Relative layer preference varies with model size.

A. Relative layer (in percentage of total number of layers) with peak encoding performance for all four GPT-Neo models: the larger the model size, the earlier relative layer where the encoding performance peaks. B. The relationship between model size (shown on a log scale) and best encoding layer (in percentage) for all four model families: as the model size increases, the best encoding layer (in percentage) decreases, although the rate of decrease is different between model families. We estimate a linear regression model per model family of the form: best percent layer ∼ log(model size). The slopes (β) indicate the decrease in the relative best-performing layer at increasing log model size; p-values are obtained from a Wald test against the null hypothesis that the slope is 0. Each data point corresponds to a model. C. Best relative encoding layer (in percentage) for all four GPT-Neo models. D. Best encoding layer for XL with electrodes that peak in the first half of the model (Layer 0 to 22). E. Best encoding layer (in percentage) for SMALL and XL for each ROI (mSTG, aSTG, BA44, BA45, and TP). Each data point corresponds to an electrode in the corresponding ROI.

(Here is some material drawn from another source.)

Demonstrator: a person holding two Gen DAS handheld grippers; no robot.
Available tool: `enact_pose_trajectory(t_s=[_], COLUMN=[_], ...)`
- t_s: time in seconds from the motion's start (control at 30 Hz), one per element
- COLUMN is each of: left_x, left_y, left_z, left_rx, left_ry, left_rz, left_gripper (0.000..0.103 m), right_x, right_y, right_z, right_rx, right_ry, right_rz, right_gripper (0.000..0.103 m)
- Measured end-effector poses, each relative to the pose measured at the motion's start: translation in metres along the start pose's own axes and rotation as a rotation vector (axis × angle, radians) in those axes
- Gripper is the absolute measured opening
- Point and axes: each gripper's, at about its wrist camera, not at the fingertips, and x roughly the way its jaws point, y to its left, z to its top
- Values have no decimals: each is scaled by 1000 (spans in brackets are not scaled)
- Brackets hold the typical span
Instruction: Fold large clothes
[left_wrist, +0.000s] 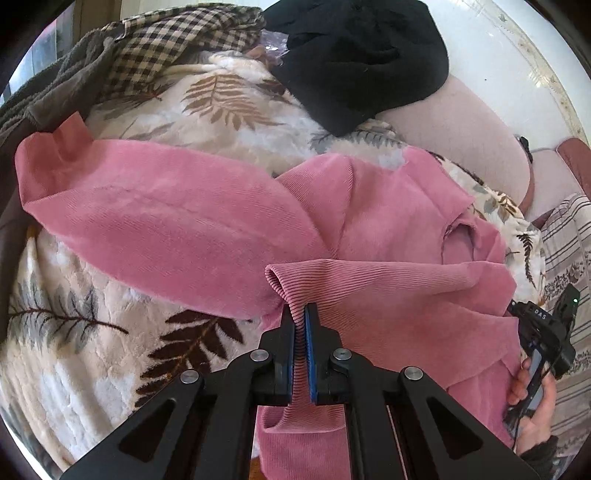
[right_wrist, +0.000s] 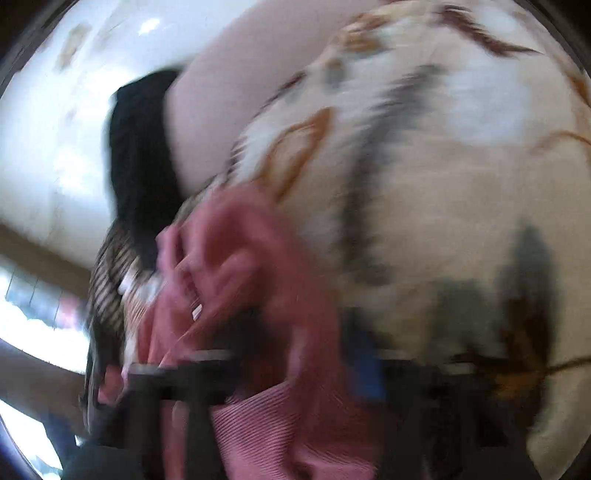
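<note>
1. The left wrist view is sharp. It shows a pink sweater (left_wrist: 229, 214) spread on a leaf-patterned blanket (left_wrist: 74, 350), one sleeve stretched out to the left and the ribbed hem nearest the camera. Only this view shows a checked cloth (left_wrist: 166, 48) and a grey towel (left_wrist: 62, 85) at the far edge of the blanket; a black garment (left_wrist: 362, 59) lies beside them.
2. The left gripper (left_wrist: 300, 314) points steeply down, its jaws closed on a raised fold of the ribbed hem.
3. At the right edge of that view a hand (left_wrist: 532, 398) holds the handle of the right gripper (left_wrist: 546, 332); its jaws are hidden behind the sweater there.
4. The right wrist view is heavily blurred. It shows the sweater (right_wrist: 240, 258) bunched against the blanket (right_wrist: 424, 203), with the black garment (right_wrist: 140, 166) beyond.
5. The right gripper (right_wrist: 317, 369) appears only as dark smears with pink ribbed fabric between them; the jaws look nearly closed on the sweater's hem, though the pads cannot be made out.
6. The bottom of both views cuts the sweater off.
</note>
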Motion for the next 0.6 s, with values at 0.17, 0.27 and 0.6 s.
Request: enact_pose_trajectory(t_s=[0.17,0.27,0.6], left_x=[2,31,4], left_y=[-22,-31,12], left_z=[7,5,1], left_rx=[51,112,-20], left_ry=[-28,1,-27], left_rz=[-40,46,-144], left_gripper=[4,4,8], right_x=[-39,-17,-55], right_y=[-17,-41,11], right_z=[6,4,-6], right_rx=[102,144,-22], right_ry=[-222,-156,-218], right_rz=[-10,-133,79], right_gripper=[5,1,24])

We further observed variations of the best encoding layers across the brain within the same model. We found that the language processing hierarchy was better reflected in the best encoding layer preference for smaller than for larger models (Fig. 4C). Specifically, in the SMALL model, peak encoding was observed in earlier layers for STG electrodes and in later layers for IFG electrodes (Fig.4C, Table S2). A similar trend is evident in MEDIUM and partially in LARGE models, but not in the XL model, where the majority of electrodes exhibited peak encoding in the first 25% of all layers (Fig. 4C). However, despite the XL model showing less variance in the best layer distributions across cortex, we found the same hierarchy present for the first half of the model (layers 0–22, Fig. 4D). In this analysis, we observed that the best relative layer nominally increases from mSTG electrodes (M = 21.916, SD = 10.556) to aSTG electrodes (M = 29.720, SD = 17.979) to BA45 (M = 30.157, SD = 16.039) and TP electrodes (M = 31.061, SD = 16.305), and finally to BA44 electrodes (M = 36.962, SD = 13.140, Fig. 4E).

The best lag for encoding performance does not vary with model size

Leveraging the high temporal resolution of ECoG, we investigated whether peak lag for encoding performance relative to word onset is affected by model size. For each ROI, we identified the optimal layer for each electrode in the ROI and then averaged the encoding performance (Fig. 5A). Within the SMALL model, we observed a trend where putatively lower-level regions of the language processing hierarchy peak earlier relative to word onset: mSTG encoding performance peaks around 25 ms before word onset, followed by aSTG encoding peak 225 ms after onset, and subsequently TP, BA44, and BA45 peak at approximately 350 ms. Within the XL model, we observed a similar trend, with mSTG encoding peaking first, followed by aSTG encoding peak, and finally, TP, BA44, and BA45 encodings. We also identified the lags when the encoding performance peaks for each electrode and visualized them on the brain map (Fig. 5B). Notably, the optimal lags for each electrode do not exhibit significant variation when transitioning from SMALL to XL.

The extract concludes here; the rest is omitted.